Car l’ordre seul est éternel,
mais Chaos est un dieu aussi.



L’acceptation résolue de ce que le poète de Geheim besogne a découvert être « la réalité vraie des choses » a pour principale conséquence de donner pleine valeur à l’aventure humaine:

Het is goed hier te zijn,
orde te scheppen, bomen te bouwen,
takken te leiden, knopen te snoeien
en te meten met de maat der mensen.



Le caractère essentiellement paradoxal de la réalité se marque aussi dans la création de l’artiste. Deux poèmes, cités ici en leur entier, montrent comment, au cœur de son travail, se manifeste la tension entre l’ordre éternel et le dieu Chaos. . Opera met l’accent sur sa tâche d’ordonnateur:

Alleen orde is eeuwig.
Man en vrouw
heb ik tot een sluitende cirkel verbogen,
van man en vrouw
een vierkant gemaakt-
zo kan ik werken
op de maat der mensen
als de vader der oorzaak,
door woorden bewoond
en door cijfers getekend.



Genesis b fait apercevoir, en contrepoint, cet effort d’ordonner très strictement le réel, transgressé par des manifestations intempestives du chaotique, qui libèrent le divin.

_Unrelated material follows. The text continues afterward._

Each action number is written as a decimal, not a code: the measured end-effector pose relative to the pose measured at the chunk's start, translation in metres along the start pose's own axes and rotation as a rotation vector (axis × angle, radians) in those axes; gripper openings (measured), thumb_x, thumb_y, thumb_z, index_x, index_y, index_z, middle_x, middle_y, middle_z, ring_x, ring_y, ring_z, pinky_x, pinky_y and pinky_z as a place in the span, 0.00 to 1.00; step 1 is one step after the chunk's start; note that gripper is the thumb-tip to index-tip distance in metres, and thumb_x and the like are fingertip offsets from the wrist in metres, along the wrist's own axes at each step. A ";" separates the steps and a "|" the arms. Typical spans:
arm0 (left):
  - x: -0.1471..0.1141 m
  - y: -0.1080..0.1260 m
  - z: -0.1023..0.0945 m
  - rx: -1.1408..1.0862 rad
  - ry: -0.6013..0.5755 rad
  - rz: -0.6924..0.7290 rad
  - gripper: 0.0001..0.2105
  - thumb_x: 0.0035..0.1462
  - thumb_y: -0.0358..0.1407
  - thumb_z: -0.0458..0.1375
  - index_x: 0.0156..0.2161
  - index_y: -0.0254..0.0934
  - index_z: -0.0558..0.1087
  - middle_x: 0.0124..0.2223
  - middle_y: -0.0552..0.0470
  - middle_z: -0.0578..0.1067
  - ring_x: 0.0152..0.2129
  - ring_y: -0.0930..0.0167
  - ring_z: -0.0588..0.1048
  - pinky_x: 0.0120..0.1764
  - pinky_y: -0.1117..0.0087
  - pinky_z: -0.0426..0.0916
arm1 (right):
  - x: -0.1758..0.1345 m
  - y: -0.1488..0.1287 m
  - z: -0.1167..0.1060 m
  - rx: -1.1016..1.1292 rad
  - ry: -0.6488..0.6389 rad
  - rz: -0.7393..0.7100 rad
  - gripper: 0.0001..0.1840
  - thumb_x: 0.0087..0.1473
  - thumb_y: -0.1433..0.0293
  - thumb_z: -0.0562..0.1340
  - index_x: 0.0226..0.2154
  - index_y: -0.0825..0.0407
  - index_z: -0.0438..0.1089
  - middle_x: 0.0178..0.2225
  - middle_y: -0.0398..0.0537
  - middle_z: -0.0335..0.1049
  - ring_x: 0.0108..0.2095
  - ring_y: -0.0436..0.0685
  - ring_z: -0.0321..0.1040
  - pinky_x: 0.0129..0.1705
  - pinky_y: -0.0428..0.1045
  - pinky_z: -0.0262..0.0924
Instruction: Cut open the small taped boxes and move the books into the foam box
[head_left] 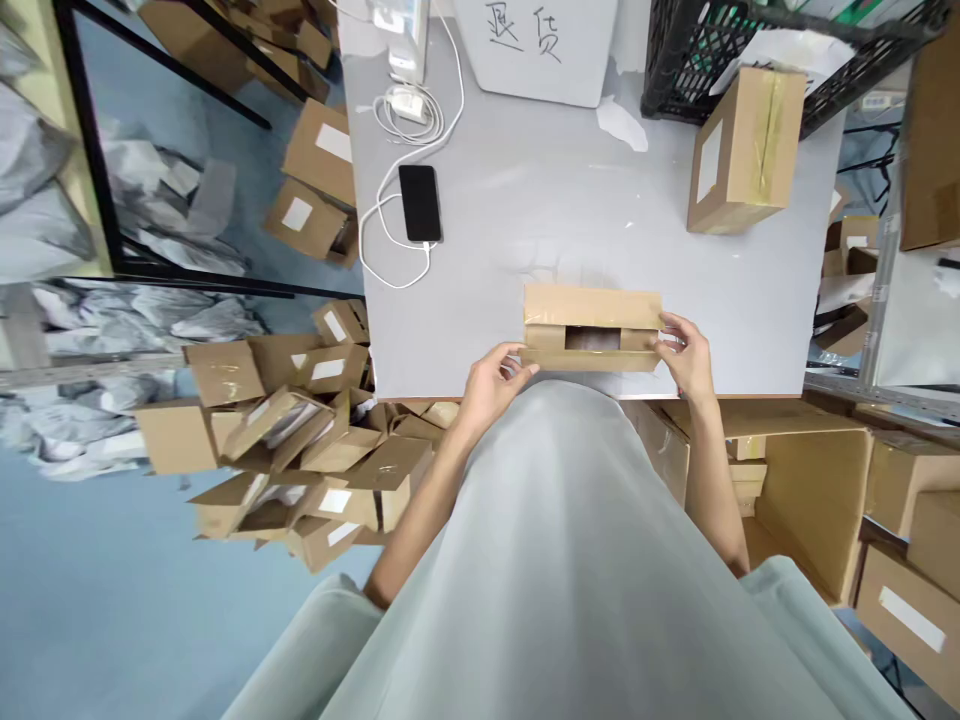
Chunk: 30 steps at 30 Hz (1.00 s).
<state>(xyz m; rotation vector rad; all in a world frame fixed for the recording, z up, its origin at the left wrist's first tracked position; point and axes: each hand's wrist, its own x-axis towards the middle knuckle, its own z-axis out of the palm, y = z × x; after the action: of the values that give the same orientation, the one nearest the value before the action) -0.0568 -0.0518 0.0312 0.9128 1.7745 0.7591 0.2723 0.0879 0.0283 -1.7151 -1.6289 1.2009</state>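
Note:
A small cardboard box [592,308] lies at the front edge of the grey table, close to my body. Its flaps are partly open, and a dark gap shows between them in the middle. My left hand [495,385] pinches the near flap at the box's left end. At the right end, my right hand [686,355] grips the box's corner between thumb and fingers. What lies inside cannot be made out.
A phone [421,203] on a white cable lies at the table's left. A taped cardboard box [746,150] stands back right by a black crate [679,60]. Behind is a white bin [536,60]. Opened boxes [322,440] heap at left; a large open carton [817,500] stands right.

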 end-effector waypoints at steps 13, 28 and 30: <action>-0.041 0.002 0.007 0.215 0.099 0.184 0.05 0.68 0.39 0.61 0.40 0.41 0.76 0.42 0.50 0.80 0.39 0.67 0.79 0.47 0.66 0.75 | 0.081 0.002 -0.002 -0.175 -0.060 -0.338 0.21 0.67 0.47 0.66 0.43 0.47 0.79 0.51 0.53 0.73 0.55 0.64 0.73 0.55 0.60 0.74; -0.065 0.000 0.032 0.623 0.037 0.396 0.11 0.66 0.42 0.69 0.37 0.42 0.72 0.50 0.44 0.82 0.58 0.54 0.76 0.63 0.50 0.68 | 0.121 0.022 0.041 -0.064 0.098 -0.093 0.29 0.61 0.48 0.68 0.55 0.49 0.69 0.53 0.59 0.75 0.55 0.66 0.73 0.60 0.66 0.70; -0.057 0.018 0.034 0.574 0.050 0.439 0.12 0.67 0.46 0.69 0.39 0.42 0.73 0.50 0.45 0.82 0.58 0.55 0.77 0.64 0.50 0.67 | 0.091 0.016 0.032 -0.063 0.131 -0.120 0.34 0.63 0.48 0.67 0.63 0.46 0.63 0.60 0.61 0.70 0.62 0.69 0.70 0.61 0.69 0.69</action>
<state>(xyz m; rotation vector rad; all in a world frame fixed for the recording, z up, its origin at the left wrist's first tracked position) -0.0058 -0.0879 0.0608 1.7175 1.8938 0.5398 0.2450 0.1656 -0.0250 -1.6713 -1.6806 0.9706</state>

September: de tijd is rijp voor een Schepping.
Laten wij het zwijgend doen, woordeloos.
Trekken wij dus een lijn op een A4;
noemen wij deze rechte ab
(Ariël, Beëlzebub, Belial?)
: zo verdelen wij, en heersen.



Tekenen wij nu een as van symmetrie
op de gegeven rechte.
(Daar is het kruis alweer, het dolkteken;
de lasten die wij zullen moeten dragen.)
Laat vervolgens het assenstelsel wentelen
tot er door de hoge snelheid
een spiraal ontstaat.
Rust daarna, en heb vertrouwen
in de wet van de Eeuwige Wederkeer.



Déchiffreur d'énigmes, - tâche réservée par Nietzsche au poète -, Renaat Ramon rend leur noblesse aux Lettres flamandes, trop souvent avilies par un néo-naturalisme grossier, appauvries par de stériles ratiocinations idéologiques. La poésie chez lui est ramenée à sa vraie fonction : oser imaginer l'impensable. Là où s'arrête toute connaissance rationnelle. A cette pointe extrême des avancées mathématiques, qui depuis Heisenberg d’ailleurs ont si bien troué l'infini, qu'il va de soi désormais que Dieu s’amuse à jouer aux dés. Tout ne naît-il pas du jeu de l'enfant dieu d'Héraclite ? La "secrète besogne" du poète étant précisément de jouer à sa suite et tout comme lui.